HomeBeritaPPATK Mencurigai Transaksi Sebesar Rp 51 Triliun dari Caleg Pemilu 2024, Apa...

PPATK Mencurigai Transaksi Sebesar Rp 51 Triliun dari Caleg Pemilu 2024, Apa Hasil Pengusutannya?

Pengamat dari Indonesia Strategic and Economic Action Institution Ronny P Sasmita menilai, temuan itu menjadi satu hal yang lumrah terjadi dalam kontestasi politik di Indonesia. Menurutnya, itu dekat dengan politik uang atau vote buying.

“Data yang diungkap oleh PPATK sebenarnya hanya sebagian kecil saja dari masalah tersebut, yakni aktivitas pembiayaan politik yang dilakukan melalui jalur perbankan,” ujar Ronny kepada Liputan6.com, Kamis (11/1/2024).

Ronny mencoba membagi dua kategori transaksi, yakni atas aliran dana di perbankan seperti temuan PPATK, dan kategori uang tunai. Pada pertukaran uang tunai ini yang dinilai sama dengan praktik korupsi dan suap-menyuap.

“Itulah sebabnya mengapa saya katakan itu hanya sebagian kecil saja, karena aktivitas money politic dan vote buying biasanya berlangsung di darat alias cash and carry, di luar sistem perbankan yang ada. Jadi cukup mirip dengan praktek korupsi suap menyuap pada umumnya yang terjadi dalam bentuk cash and carry,” tuturnya.

“Untuk itu, PPATK tentu harus memperjelaskan pantauannya, yakni seberapa mencurigakan, misalnya. Apakah sudah layak ditelusuri lebih jauh oleh lembaga terkait, misalnya KPK atau Kejaksaan, dan lainnya,” sambung Ronny.

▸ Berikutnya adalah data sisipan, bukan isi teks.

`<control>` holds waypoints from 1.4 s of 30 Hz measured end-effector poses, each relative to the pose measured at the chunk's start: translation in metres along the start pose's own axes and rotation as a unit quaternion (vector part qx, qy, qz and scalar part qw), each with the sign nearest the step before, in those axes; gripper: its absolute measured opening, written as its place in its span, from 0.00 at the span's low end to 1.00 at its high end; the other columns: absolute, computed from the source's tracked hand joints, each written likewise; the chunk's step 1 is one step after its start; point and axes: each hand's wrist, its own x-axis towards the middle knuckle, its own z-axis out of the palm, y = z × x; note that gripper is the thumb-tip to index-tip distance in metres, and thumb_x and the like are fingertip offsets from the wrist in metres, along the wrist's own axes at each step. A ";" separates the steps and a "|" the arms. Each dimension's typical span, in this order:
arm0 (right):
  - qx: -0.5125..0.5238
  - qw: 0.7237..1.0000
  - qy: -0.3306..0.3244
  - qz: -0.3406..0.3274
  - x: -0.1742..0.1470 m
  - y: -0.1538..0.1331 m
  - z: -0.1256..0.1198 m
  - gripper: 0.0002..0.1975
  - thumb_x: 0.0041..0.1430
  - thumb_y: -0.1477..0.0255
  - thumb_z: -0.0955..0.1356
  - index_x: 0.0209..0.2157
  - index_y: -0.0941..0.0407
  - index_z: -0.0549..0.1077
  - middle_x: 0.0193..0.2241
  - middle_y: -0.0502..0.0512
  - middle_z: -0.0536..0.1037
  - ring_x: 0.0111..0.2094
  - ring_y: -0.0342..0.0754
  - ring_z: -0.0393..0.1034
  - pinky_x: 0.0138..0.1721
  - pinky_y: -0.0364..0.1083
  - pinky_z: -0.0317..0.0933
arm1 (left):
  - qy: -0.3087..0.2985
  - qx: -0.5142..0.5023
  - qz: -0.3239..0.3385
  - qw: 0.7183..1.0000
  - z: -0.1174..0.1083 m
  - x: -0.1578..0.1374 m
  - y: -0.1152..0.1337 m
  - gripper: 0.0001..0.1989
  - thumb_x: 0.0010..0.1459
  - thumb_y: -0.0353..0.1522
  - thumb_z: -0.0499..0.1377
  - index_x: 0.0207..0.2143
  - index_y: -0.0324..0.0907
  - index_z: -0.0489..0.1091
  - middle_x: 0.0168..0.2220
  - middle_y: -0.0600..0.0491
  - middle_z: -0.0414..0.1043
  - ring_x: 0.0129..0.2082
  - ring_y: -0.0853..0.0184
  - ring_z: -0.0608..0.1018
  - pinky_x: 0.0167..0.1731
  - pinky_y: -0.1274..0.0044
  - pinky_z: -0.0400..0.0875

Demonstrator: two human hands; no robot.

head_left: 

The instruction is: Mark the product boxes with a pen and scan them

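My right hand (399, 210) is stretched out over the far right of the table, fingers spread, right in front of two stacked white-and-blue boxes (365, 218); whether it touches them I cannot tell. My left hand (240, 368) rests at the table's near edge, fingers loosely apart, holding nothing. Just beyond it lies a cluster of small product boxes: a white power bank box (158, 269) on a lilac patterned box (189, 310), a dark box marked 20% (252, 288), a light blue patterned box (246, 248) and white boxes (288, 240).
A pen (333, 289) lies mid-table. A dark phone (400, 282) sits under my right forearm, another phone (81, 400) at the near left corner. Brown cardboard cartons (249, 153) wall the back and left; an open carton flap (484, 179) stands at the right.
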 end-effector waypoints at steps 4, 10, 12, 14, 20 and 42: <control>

Dia mengacu pada beragam penelitian yang merujuk kalau peningkatan transaksi yang terindikasi mencurigakan lazim terjadi di Indonesia. Bahkan, disebut masih dalam kategori racun dalam praktik demokrasi Tanah Air.

“Bahkan, tahun 2019 lalu, dua orang Indonesianis dari Australia, Edward Aspinall dan Ward Berenschot, menerbitkan buku tentang politik elektoral di Indonesia dengan judul Democracy for Sale. Sudah bisa dibayangkan isinya seperti apa toh, dari judul bukunya,” ungkapnya.

Ronny memandang, dengan seringnya terjadi praktik serupa, maka bisa disebut kalau transaksi mencurigakan tidak bisa lepas dari ekosistem pesta demokrasi di Indonesia.

“Jadi bukan lagi kerap terjadi di Indonesia, tapi lumrah terjadi di Indonesia. Money politic dan vote buying bahkan menjadi bagian tak terlepaskan dari politik Indonesia selama ini. Karena itulah perkara pembiayaan dan permodalan politik ikut menjadi salah satu faktor yang menentukan kemenangan seorang kandidat,” paparnya.